I mentioned this case earlier in the week. The Tuscon, AZ police SWAT team, in what may have been a case of mistaken identity, burst into Guerena’s house in a raid. Guerena, in the interest of defending his wife and young child from unknown assailants, grabbed his assault rifle and confronted the intruders. One of the SWAT team members accidentally fired his weapon, which the rest of the team misinterpreted as Guerena firing upon them. They unloaded 71 shots; Guerena was hit 60 times.
Originally, the police claimed that Guerena had fired on them. They later retracted that when it was discovered that one of the team members discharged his weapon accidentally. The safety on Guerena’s weapon was never taken off.
All this is bad enough; somebody needs to be held accountable for what happened. Today, I read an ABC News story from Friday that paramedics, who were on the scene within two minutes, were not allowed into the house to tend to Guerena for an HOUR, virtually assuring his death.
In a frantic 911 call, Vanessa Guerena begged for medical help for her husband. “He’s on the floor!” she said, crying, to the 911 operator. “Can you please hurry up?”
Asked if law enforcement was inside or outside the house, she told the operator, according to a transcript of the call, that they were inside. “They were … going to shoot me. And I put my kid in front of me.”
A report by ABC News affiliate KGUN found that more than an hour had passed before the SWAT team let the paramedics work on Guerena.

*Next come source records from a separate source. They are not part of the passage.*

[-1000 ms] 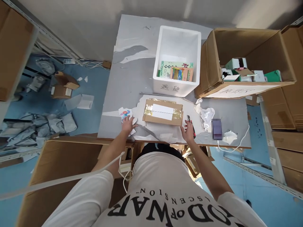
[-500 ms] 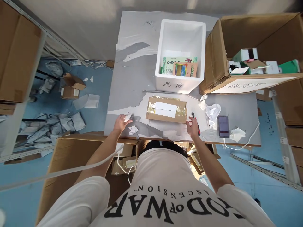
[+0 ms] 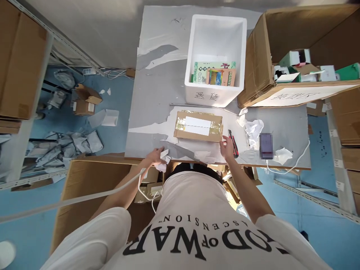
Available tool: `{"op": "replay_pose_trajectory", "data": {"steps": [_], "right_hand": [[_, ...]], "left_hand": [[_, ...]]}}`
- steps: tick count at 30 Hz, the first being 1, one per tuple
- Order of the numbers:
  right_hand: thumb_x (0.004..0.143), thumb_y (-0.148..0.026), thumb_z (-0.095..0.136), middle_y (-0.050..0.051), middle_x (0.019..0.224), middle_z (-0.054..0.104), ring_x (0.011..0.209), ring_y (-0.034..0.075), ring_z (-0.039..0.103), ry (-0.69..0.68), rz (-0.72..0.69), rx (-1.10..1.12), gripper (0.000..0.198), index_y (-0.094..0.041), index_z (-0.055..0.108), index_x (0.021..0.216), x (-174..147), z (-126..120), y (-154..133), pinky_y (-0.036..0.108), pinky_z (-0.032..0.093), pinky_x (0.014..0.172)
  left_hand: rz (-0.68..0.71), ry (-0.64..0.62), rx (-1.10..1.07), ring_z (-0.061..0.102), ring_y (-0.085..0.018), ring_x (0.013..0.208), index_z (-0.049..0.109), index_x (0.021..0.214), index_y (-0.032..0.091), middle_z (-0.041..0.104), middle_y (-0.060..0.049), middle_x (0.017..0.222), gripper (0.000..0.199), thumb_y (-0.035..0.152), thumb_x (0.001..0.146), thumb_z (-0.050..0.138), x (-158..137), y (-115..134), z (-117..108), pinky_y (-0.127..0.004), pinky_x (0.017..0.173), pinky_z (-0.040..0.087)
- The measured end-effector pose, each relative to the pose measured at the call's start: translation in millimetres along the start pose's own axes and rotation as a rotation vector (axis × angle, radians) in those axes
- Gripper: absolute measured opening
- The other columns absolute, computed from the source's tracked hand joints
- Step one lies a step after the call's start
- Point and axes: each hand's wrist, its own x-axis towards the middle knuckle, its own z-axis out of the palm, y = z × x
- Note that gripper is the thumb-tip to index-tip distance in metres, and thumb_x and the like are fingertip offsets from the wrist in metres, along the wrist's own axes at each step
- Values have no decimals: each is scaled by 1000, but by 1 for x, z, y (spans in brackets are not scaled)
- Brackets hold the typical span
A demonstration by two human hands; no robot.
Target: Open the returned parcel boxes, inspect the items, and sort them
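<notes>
Pinching a bunch of white paper scraps (image 3: 165, 157), your left hand (image 3: 155, 156) is closed at the near edge of the table (image 3: 157, 88), at eight o'clock from the taped cardboard box (image 3: 194, 135), which lies flat with its white label (image 3: 198, 125) facing up; your right hand (image 3: 227, 148) is at four o'clock, fingers half curled by the box's near right corner, though I cannot tell whether they touch it or grip anything; the red-and-black utility knife (image 3: 233, 143) lies just beside those fingers, and crumpled white paper (image 3: 254, 129) sits at three o'clock. Mind that knife: its blade is too small to read, and if it is extended, a blind outward sweep of your right hand could cut you; the scraps look loosely bunched, so a slack left grip would probably shed pieces over the edge, perhaps into the open carton (image 3: 92, 174) below, also towards eight o'clock.
</notes>
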Motion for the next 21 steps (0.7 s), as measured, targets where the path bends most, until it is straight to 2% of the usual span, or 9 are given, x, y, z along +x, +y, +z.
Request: {"op": "replay_pose_trajectory", "data": {"steps": [2,4,6,7,10,13,16,19,21], "right_hand": [[87,-44,46,17,120,55,91,22,58,-2,-10,-3,49,-16,53,127,0,1,2,38,53,72],[87,-43,47,17,120,56,93,23,58,0,-15,-1,48,-16,54,126,0,2,4,40,53,75],[87,-42,47,17,120,57,94,23,58,5,-15,10,47,-16,54,125,0,3,6,42,53,79],[86,-41,47,17,120,57,94,23,58,8,-11,20,46,-16,55,124,0,3,6,43,52,81],[85,-40,48,17,123,56,93,22,59,29,42,65,45,-16,55,122,1,4,3,44,52,84],[81,-38,52,17,127,55,95,22,59,33,115,161,49,-16,53,125,7,5,-8,43,53,84],[73,-29,57,16,132,54,103,24,59,-96,94,322,62,-18,47,133,16,8,-19,41,53,84],[66,-22,61,14,127,59,105,25,61,-302,45,417,78,-21,39,141,23,12,-22,42,53,87],[64,-23,66,12,121,63,101,24,62,-320,37,410,85,-23,36,143,25,15,-22,44,55,85]], "left_hand": [[-17,38,22,67,-39,103,60,121,19,62,-22,125,75,37,51,81,-6,7,15,-49,86,51],[-16,68,5,67,-40,98,66,106,18,71,-19,103,53,31,56,79,-13,11,26,-52,84,51],[-2,89,-34,69,-38,92,67,95,18,73,-14,87,37,28,61,77,-14,13,27,-51,81,53],[8,101,-75,70,-36,90,66,95,18,73,-13,86,33,29,64,75,-12,13,24,-48,79,54],[39,165,-272,71,-25,88,60,115,16,72,-14,104,40,37,80,63,8,15,6,-37,73,58],[77,177,-453,71,-22,90,51,129,17,70,-14,114,56,36,78,66,40,28,-10,-32,73,59],[55,135,-433,71,-23,89,59,121,18,73,-11,105,56,28,68,73,66,47,-14,-34,78,58],[-6,178,-311,69,-28,97,65,111,18,73,-10,104,46,26,66,70,78,61,-9,-39,86,55],[-35,228,-279,65,-32,108,66,109,17,71,-13,111,42,27,68,66,79,67,-6,-44,92,52]]}}
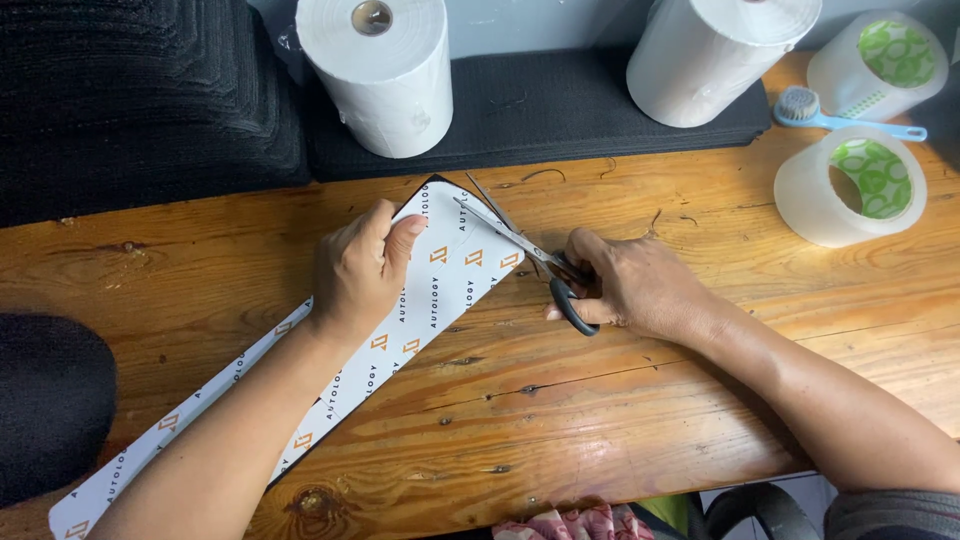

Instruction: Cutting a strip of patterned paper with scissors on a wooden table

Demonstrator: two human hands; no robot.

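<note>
**Scissors at the tip of a printed strip**

A dark rounded cushion (45,405) sits at the table's (600,420) left edge; stacked black fabric (140,100) fills the far left corner; the near-right wood lies open. The long white strip (440,275), printed with small orange marks and backed in black, runs diagonally from the near-left corner up to the middle. The left hand (360,270) lies palm down on it, fingers (400,235) together and pressing it flat; the forearm follows the strip. Beside it, the right hand (635,290) comes in from the right, fingers closed through the black handles of the scissors (520,245); the blades stand apart over the strip's upper end. Behind are two white paper rolls (380,75); far right, two clear tape rolls (850,185) and a blue brush (840,115).
</note>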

By then he was dead.
A spokesman for Sheriff Clarence Dupnik said he could not discuss whether any drugs had been found at the home or make any other comment. “We’re waiting for the investigation to be complete,” he said.
In a statement, the sheriff’s office criticized the media, saying that while questions will inevitably be raised, “It is unacceptable and irresponsible to couch those questions with implications of secrecy and a coverup, not to mention questioning the legality of actions that could not have been taken without the approval of an impartial judge.”
Don’t you just love that last paragraph? The sheriff’s office criticized the media… There may turn out to be circumstances, that have not yet been revealed, that point to some justification for the SWAT team raid on Guarena’s home. But there can’t be any justification for what happened after they went in.
The reason I pointed out this case in the first place was in conjunction with the Indiana Supreme Court decision that says you no longer have right to resist a police invasion in your home, whether it’s legal or not. Hmmmm. Put these two things together, and the police can get away with just about anything.